PROBLEM REQUIREMENTS. Send back the listing, word for word.

INPUT DATA.
________________________
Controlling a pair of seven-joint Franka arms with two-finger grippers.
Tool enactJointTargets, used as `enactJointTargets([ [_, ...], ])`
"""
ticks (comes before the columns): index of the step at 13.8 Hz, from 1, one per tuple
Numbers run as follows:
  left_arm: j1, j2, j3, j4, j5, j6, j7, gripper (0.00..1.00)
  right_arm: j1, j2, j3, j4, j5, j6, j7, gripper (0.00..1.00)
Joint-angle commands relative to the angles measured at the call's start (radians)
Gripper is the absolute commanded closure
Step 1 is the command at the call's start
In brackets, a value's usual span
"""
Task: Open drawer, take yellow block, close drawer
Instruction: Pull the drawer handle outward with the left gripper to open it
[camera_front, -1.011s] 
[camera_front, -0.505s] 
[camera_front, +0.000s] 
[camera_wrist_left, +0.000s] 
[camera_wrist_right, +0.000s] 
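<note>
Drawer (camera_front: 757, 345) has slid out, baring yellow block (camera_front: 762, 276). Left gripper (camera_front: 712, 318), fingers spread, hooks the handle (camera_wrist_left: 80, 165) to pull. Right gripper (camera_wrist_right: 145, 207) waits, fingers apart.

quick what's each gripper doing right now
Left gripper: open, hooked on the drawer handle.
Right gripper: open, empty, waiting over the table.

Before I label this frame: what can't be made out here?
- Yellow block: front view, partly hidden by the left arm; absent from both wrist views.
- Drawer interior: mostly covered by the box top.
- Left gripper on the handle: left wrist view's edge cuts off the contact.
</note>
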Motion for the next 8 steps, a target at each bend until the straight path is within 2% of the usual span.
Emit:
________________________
ANSWER SPACE.
Controlling a pair of seven-joint Franka arms with two-finger grippers.
Tool enactJointTargets, used as `enactJointTargets([ [_, ...], ])`
"""
ticks (comes before the columns): index of the step at 13.8 Hz, from 1, one per tuple
Numbers run as follows:
  left_arm: j1, j2, j3, j4, j5, j6, j7, gripper (0.00..1.00)
  right_arm: j1, j2, j3, j4, j5, j6, j7, gripper (0.00..1.00)
Joint-angle commands relative to the angles measured at the call's start (radians)
Gripper is the absolute commanded closure
Step 1 is the command at the call's start
In brackets, a value's usual span
"""
Task: Open drawer, take yellow block, close drawer
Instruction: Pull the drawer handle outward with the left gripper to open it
[camera_front, -1.011s] 
[camera_front, -0.505s] 
[camera_front, +0.000s] 
[camera_wrist_left, +0.000s] 
[camera_wrist_right, +0.000s] 
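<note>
Drawer (camera_front: 757, 345) has slid out, baring yellow block (camera_front: 762, 276). Left gripper (camera_front: 712, 318), fingers spread, hooks the handle (camera_wrist_left: 80, 165) to pull. Right gripper (camera_wrist_right: 145, 207) waits, fingers apart.

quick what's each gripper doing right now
Left gripper: open, hooked on the drawer handle.
Right gripper: open, empty, waiting over the table.

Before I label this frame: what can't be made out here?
- Yellow block: front view, partly hidden by the left arm; absent from both wrist views.
- Drawer interior: mostly covered by the box top.
- Left gripper on the handle: left wrist view's edge cuts off the contact.
</note>
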Motion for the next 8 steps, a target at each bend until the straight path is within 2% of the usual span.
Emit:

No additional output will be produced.